Computing device 100 may have additional features or functionality. For example, computing device 100 may also include additional data storage devices (removable and/or non-removable) such as, for example, magnetic disks, optical disks, or tape. Such additional storage is illustrated in FIG. 1 by removable storage 109 and non-removable storage 110. Computer storage media may include volatile and nonvolatile, removable and non-removable media implemented in any method or technology for storage of information, such as computer readable instructions, data structures, program modules, or other data. System memory 104, removable storage 109 and non-removable storage 110 are all examples of computer storage media.

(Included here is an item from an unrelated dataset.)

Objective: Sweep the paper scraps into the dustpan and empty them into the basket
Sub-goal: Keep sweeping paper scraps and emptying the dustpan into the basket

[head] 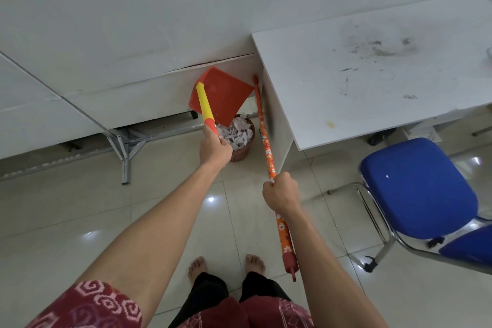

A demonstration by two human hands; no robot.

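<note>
two hands are busy at once: my left grip (215,150) is closed round the yellow-and-red handle of the dustpan (222,98), which i hold tipped over the basket (243,153), low edge just above the rim, so the load slides in. the paper scraps (237,133) already heap the basket, which stands on the floor against the side panel of the white surface (372,82). my right grip (281,190) is closed round the orange flowered broom stick (266,141), kept slanted out of the way; its head is hidden behind that panel, so i cannot tell how it sits. the surface is scuffed with dark smudges. a blue chair (418,189) stands to my right on glossy pale tiles.
</note>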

Computer storage media includes, but is not limited to, RAM, ROM, EEPROM, flash memory or other memory technology, CD-ROM, digital versatile disks (DVD) or other optical storage, magnetic cassettes, magnetic tape, magnetic disk storage or other magnetic storage devices, or any other medium which can be used to store the desired information and which can be accessed by computing device 100. Any such computer storage media may be part of device 100. Computing device 100 may also have input device(s) 112 such as keyboard, mouse, pen, voice input device, touch input device, etc. Output device(s) 114 such as a display, speakers, printer, etc. may also be included.

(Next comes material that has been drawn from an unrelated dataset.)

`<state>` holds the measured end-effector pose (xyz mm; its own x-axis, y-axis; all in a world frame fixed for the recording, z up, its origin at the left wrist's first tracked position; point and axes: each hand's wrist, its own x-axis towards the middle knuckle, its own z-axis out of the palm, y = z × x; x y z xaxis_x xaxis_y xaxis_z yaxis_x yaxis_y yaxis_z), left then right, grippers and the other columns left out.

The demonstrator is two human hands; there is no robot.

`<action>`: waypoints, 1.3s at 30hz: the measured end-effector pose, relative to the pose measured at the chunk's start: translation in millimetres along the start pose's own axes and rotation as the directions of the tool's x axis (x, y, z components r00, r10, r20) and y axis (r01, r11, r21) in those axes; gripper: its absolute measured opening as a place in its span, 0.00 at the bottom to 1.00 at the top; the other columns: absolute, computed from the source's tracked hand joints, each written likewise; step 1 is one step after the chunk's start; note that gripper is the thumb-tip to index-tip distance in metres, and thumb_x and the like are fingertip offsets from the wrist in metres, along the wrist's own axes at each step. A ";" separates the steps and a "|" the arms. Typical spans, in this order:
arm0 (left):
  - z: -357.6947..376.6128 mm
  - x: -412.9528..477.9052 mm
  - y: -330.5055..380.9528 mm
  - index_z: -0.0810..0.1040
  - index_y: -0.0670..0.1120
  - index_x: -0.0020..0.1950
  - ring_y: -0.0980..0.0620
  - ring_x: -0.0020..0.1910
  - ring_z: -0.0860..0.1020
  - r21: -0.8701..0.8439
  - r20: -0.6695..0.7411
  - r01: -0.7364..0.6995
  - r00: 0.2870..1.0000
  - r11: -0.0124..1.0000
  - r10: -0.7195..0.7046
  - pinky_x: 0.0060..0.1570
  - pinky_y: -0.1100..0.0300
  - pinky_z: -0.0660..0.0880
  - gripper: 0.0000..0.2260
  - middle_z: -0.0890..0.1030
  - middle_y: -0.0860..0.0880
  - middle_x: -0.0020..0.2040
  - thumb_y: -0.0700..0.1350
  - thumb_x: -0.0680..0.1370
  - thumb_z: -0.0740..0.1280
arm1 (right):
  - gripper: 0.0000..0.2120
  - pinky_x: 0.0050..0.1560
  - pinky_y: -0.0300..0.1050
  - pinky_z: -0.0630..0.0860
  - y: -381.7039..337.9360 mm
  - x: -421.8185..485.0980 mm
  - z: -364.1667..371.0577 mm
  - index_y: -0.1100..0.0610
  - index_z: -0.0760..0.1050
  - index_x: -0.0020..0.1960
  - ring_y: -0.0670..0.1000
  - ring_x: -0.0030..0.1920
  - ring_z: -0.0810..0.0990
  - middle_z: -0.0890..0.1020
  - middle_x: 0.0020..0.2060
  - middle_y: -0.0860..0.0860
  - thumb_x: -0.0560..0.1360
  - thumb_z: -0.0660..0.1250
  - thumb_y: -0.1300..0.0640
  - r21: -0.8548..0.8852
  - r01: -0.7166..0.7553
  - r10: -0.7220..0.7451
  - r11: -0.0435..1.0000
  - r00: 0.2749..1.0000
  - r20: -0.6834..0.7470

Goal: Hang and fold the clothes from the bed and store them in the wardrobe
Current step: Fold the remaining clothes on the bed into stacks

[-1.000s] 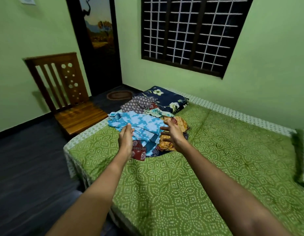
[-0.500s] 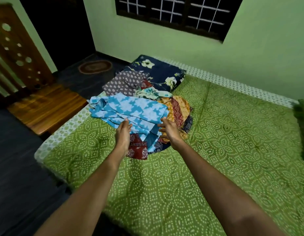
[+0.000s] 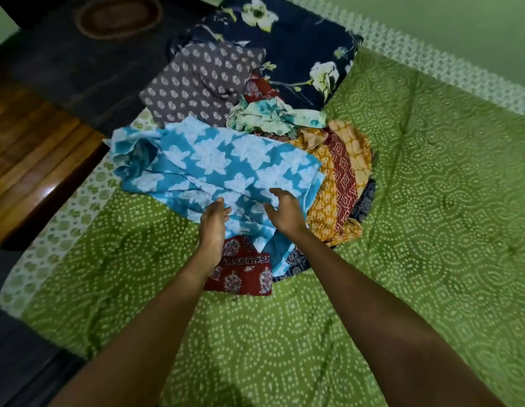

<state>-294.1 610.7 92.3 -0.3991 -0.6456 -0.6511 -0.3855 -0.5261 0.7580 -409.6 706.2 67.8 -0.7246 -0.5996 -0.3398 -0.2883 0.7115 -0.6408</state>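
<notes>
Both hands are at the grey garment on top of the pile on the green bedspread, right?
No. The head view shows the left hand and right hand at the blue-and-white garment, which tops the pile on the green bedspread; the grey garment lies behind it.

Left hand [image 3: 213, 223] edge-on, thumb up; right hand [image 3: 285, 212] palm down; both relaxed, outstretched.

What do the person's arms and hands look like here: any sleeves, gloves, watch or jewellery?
Both are bare. The left hand and right hand wear no gloves, and no ring shows on the fingers in view. The left forearm and right forearm carry no sleeve, watch or bracelet down to the picture's bottom edge; any sleeve would start out of view.
</notes>
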 end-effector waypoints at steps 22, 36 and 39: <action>2.6 6.4 6.1 0.71 0.45 0.60 0.49 0.53 0.74 -0.017 0.019 -0.051 0.999 0.999 0.051 0.53 0.57 0.68 0.11 0.77 0.45 0.55 0.48 0.82 0.56 | 0.24 0.26 0.44 0.74 -37.9 -0.6 -5.1 0.64 0.77 0.50 0.59 0.37 0.80 0.80 0.40 0.59 0.56 0.73 0.74 -0.513 0.390 -0.560 0.764 0.797 -0.227; -40.4 -199.1 38.2 0.67 0.42 0.70 0.45 0.66 0.70 -0.444 0.168 -0.041 0.977 0.895 0.129 0.67 0.52 0.67 0.23 0.71 0.43 0.68 0.52 0.79 0.62 | 0.20 0.27 0.42 0.70 -102.0 -244.4 -83.6 0.64 0.73 0.53 0.56 0.35 0.80 0.81 0.43 0.58 0.64 0.76 0.64 -0.486 0.449 -0.633 0.750 0.700 -0.330; -47.2 -259.7 36.1 0.66 0.40 0.69 0.44 0.65 0.70 -0.698 0.218 0.070 0.969 0.712 0.118 0.66 0.52 0.67 0.23 0.71 0.41 0.62 0.51 0.79 0.62 | 0.14 0.32 0.43 0.64 -94.7 -317.1 -104.0 0.64 0.73 0.57 0.58 0.40 0.80 0.80 0.50 0.59 0.74 0.67 0.60 -0.488 0.409 -0.615 0.771 0.676 -0.405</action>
<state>-165.0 733.3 290.7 -0.6136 -0.5670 -0.5496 0.2784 -0.8066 0.5214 -217.6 867.1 307.8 -0.5662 -0.6951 0.4431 -0.8242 0.4818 -0.2975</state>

Computing device 100 may also contain communication connections 116 that allow the device to communicate with other computing devices 118, such as over a network. Communication connection 116 is one example of communication media. Communication media may typically be embodied by computer readable instructions, data structures, program modules, or other data in a modulated data signal, such as a carrier wave or other transport mechanism, and includes any information delivery media. The term “modulated data signal” means a signal that has one or more of its characteristics set or changed in such a manner as to encode information in the signal. By way of example, and not limitation, communication media includes wired media such as a wired network or direct-wired connection, and wireless media such as acoustic, RF, infrared and other wireless media. The term computer readable media as used herein includes both storage media and communication media.

The above specification, examples and data provide a complete description of the manufacture and use of the composition of the invention. Since many embodiments of the invention can be made without departing from the spirit and scope of the invention, the invention resides in the claims hereinafter appended.